The Importance of De-Cluttering
Above all, make sure every room—including closets and the garage—is clutter-free. Family photos, personal memorabilia, and collectibles should be boxed up. Closets, shelves, and other storage areas should be mostly empty. Work benches should be free of tools and projects. Clear the kitchen counters, store non-necessary cookware, and remove all those magnets from the refrigerator door.
The same goes for furniture. If removing a chair, a lamp, a table, or other furnishings will make a particular space look larger or more inviting, then by all means do it.

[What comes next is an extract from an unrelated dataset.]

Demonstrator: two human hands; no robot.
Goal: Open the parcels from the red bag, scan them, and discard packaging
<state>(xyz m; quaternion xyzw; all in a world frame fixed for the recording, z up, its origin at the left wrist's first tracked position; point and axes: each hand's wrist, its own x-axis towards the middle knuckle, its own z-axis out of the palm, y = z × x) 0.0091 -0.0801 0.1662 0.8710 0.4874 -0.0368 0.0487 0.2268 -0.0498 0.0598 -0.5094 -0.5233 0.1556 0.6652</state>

You don’t want your home to appear cold, un-loved, or unlived-in, but you do want to remove distractions and provide prospective buyers with a blank canvas of sorts. Plus, de-cluttering your home now will make it that much easier to pack when it comes time to move.
Where to Start
Contact your agent for advice on how to most effectively stage your home or for a recommendation on a professional stager. While the simple interior design techniques outlined above may seem more like common sense than marketing magic, you’d be surprised at how many homeowners routinely overlook them. And the results are clear: staging your house to make it more appealing to your target buyer is often all it takes to speed the sale and boost the price.